The buildings may well have served as a Court of Piepowders (dusty feet) for those frequenting the markets held outside its doors, whilst it might have originally been built by the de Braoses as their depot in the town (they dwelt at nearby Bramber Castle).

==History==
The deeds for Marlipins survive back to 1347. These describe it as an 'Oat Market on the corner of Moderlove Street' (today Middle Street). Later, when it belonged to the Prior of Lewis, it became known as 'his cellar'.

1346: The deeds show the Marlipins building (now a museum) sold by Stephen Must. It is described as a stone corner tenement called 'Malduppine' situated in the Otmarcat.

1488: A grant dated 8 September, 4 Henry VII (1488) by "John Sharpe the elder, of New Shorham, husbandman, to Thomas Dymmocke of Suthampton, merchant, of a cellar with a chamber or loft above it, called 'Malappynnys,' in New Shorham, between the street called 'Moderlove strete,' and a garden of the lord of the said town, and another street called 'Procession strete".

1703: Current spelling of Marlipins seems to have been first recorded.

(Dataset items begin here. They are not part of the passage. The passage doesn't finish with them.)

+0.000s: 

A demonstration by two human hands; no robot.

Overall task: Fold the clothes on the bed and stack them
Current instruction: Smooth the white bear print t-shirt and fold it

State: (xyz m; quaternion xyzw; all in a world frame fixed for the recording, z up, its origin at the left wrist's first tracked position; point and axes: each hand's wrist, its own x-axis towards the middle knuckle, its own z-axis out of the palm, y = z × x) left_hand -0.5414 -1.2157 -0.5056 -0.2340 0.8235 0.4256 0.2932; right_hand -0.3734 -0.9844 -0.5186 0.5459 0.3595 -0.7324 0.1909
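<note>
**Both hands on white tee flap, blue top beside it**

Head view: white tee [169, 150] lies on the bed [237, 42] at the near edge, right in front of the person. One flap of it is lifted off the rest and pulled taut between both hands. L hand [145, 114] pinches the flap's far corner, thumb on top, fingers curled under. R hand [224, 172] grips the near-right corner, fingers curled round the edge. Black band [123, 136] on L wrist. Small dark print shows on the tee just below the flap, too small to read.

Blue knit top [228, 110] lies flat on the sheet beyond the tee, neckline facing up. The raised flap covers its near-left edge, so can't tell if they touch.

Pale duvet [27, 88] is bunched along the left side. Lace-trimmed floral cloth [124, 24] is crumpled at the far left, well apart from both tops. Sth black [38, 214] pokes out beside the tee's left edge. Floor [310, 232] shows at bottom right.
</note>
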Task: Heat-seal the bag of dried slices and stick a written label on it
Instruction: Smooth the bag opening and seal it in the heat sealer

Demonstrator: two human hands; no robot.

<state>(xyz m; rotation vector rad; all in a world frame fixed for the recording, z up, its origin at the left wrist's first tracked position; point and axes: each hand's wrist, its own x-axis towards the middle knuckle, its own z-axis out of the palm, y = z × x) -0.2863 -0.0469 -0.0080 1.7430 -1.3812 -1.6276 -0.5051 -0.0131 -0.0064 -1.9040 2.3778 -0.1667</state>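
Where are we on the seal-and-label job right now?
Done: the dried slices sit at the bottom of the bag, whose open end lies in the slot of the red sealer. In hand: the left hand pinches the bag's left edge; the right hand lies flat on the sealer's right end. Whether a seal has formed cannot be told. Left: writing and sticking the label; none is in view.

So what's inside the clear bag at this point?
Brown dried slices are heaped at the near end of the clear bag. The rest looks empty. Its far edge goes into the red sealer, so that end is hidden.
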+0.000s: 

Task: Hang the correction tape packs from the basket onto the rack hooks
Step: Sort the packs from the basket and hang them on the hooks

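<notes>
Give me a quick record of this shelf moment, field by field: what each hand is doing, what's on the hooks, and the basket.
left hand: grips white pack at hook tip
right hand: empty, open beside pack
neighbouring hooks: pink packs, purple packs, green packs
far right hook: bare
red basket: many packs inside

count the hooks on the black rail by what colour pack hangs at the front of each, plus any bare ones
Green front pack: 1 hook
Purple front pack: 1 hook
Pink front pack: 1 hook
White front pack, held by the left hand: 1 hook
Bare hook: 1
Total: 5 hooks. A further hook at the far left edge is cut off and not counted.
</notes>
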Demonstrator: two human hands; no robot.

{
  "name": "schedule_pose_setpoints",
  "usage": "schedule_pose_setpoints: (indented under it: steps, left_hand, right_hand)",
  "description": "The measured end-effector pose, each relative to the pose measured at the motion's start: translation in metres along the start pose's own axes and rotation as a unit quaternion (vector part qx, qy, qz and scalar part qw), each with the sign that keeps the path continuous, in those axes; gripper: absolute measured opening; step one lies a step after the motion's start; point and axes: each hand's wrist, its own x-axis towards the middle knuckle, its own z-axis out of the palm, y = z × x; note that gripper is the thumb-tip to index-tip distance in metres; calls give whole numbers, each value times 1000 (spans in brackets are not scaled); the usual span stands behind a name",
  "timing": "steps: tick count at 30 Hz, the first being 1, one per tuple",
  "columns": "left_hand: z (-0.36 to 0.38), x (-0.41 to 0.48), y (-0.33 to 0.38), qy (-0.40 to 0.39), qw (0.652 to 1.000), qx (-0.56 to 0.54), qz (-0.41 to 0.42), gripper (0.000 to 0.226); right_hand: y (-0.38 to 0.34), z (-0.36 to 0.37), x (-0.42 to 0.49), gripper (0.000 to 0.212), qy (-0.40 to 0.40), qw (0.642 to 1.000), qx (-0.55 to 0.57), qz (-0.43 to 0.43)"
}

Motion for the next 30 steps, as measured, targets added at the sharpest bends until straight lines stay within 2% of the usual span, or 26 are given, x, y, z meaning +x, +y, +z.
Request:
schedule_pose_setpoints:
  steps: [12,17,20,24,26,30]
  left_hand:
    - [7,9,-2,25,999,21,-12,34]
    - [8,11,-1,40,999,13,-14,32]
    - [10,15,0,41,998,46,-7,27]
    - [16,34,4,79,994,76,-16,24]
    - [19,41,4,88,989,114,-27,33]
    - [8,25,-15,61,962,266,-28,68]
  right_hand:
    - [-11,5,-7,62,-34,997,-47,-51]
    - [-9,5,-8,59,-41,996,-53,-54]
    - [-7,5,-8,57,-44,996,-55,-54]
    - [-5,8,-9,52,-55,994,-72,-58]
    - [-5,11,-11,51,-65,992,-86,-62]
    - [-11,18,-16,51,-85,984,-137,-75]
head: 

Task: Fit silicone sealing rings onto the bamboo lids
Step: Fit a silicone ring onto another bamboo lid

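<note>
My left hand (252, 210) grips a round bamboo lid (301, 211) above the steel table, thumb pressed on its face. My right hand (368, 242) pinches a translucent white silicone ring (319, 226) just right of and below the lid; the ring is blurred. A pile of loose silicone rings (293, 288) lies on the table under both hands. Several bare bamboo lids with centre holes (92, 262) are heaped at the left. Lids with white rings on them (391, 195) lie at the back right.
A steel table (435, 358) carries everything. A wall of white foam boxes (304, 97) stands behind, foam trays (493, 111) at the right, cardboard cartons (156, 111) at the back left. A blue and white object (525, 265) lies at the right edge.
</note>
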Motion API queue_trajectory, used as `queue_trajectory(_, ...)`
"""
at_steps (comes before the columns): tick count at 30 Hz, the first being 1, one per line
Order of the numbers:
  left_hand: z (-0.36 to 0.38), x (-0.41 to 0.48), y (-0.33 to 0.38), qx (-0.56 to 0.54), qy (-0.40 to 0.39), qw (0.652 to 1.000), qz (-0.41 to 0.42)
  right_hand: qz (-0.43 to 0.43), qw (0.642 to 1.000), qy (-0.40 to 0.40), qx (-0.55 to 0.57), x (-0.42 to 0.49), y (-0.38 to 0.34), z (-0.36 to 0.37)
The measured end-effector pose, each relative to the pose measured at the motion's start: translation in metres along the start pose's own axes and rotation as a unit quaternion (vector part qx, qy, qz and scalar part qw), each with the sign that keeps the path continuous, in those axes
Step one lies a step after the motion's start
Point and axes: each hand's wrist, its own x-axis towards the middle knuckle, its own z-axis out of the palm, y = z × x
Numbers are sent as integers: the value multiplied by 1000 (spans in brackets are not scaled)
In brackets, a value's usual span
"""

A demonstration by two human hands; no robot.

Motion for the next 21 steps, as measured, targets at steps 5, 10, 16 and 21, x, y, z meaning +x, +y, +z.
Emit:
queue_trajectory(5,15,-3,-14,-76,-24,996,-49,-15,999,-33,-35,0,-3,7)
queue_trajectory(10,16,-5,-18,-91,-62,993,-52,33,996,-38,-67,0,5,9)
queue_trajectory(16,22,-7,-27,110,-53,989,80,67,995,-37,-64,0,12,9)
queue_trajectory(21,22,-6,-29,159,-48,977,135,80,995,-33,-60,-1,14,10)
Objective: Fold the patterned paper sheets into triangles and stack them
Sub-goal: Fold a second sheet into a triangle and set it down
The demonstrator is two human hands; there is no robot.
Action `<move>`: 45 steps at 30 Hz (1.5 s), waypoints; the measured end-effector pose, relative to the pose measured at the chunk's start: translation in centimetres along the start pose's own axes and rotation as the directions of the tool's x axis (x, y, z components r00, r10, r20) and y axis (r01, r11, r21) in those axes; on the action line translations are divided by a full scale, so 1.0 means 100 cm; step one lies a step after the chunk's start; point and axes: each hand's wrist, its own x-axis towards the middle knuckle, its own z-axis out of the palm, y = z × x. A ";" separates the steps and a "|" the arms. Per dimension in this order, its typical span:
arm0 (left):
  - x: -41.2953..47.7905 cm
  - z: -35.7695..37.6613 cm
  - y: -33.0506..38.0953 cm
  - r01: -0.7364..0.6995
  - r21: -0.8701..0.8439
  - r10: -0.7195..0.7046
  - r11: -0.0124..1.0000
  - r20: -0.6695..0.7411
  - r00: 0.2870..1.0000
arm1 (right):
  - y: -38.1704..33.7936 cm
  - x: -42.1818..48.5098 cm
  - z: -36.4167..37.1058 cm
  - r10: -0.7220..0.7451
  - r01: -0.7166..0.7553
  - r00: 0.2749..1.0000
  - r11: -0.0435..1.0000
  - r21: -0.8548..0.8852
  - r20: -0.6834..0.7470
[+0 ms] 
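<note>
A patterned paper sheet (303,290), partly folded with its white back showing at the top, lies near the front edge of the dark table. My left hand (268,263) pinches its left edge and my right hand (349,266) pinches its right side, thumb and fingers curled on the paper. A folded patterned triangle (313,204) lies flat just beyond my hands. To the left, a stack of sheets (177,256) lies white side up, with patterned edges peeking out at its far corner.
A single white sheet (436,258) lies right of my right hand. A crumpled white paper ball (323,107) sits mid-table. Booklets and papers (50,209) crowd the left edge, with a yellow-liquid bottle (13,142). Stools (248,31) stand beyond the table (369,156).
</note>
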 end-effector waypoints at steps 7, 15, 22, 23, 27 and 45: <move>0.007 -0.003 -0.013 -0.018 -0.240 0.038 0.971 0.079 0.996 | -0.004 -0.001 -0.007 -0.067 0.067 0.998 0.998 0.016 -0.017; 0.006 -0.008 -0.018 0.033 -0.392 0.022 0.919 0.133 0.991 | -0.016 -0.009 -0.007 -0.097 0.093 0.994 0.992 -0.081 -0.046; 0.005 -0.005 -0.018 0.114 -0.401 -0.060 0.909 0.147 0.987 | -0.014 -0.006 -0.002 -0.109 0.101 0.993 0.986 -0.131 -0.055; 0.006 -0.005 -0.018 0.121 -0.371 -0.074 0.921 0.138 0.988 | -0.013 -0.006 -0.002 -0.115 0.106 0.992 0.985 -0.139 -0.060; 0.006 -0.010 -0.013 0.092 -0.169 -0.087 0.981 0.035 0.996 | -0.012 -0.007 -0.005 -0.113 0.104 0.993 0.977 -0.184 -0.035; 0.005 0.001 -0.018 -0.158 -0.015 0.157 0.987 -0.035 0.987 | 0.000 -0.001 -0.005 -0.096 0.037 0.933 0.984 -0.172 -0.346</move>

1922: The Marlipins is purchased by the Sussex Archaeological Trust; this Trust was created by the Sussex Archaeological Society to manage its properties (plaques with this name can still be seen at Lewes Castle, Anne of Cleves House Museum and the Priest House. The building was in a bad state of repair and the renovation was made primarily with local contributions. It was opened as a museum in 1928, and is one of several properties administered by the Sussex Archaeological Society.

==Today==
Today the building is a public museum, holding permanent displays which concentrate on Shoreham's important maritime past and the local history of this part of Sussex. The Archaeology Gallery looks at the Shoreham area from early prehistory to medieval times. Pictures from the extensive art collection are changed regularly and displayed at the two recently built galleries.

The building was Grade II* listed by English Heritage on 8 May 1950. Such buildings are defined as being "particularly important ... [and] of more than special interest". As of 2001, it was one of six Grade II* listed buildings, and 119 listed buildings of all grades, in Adur district.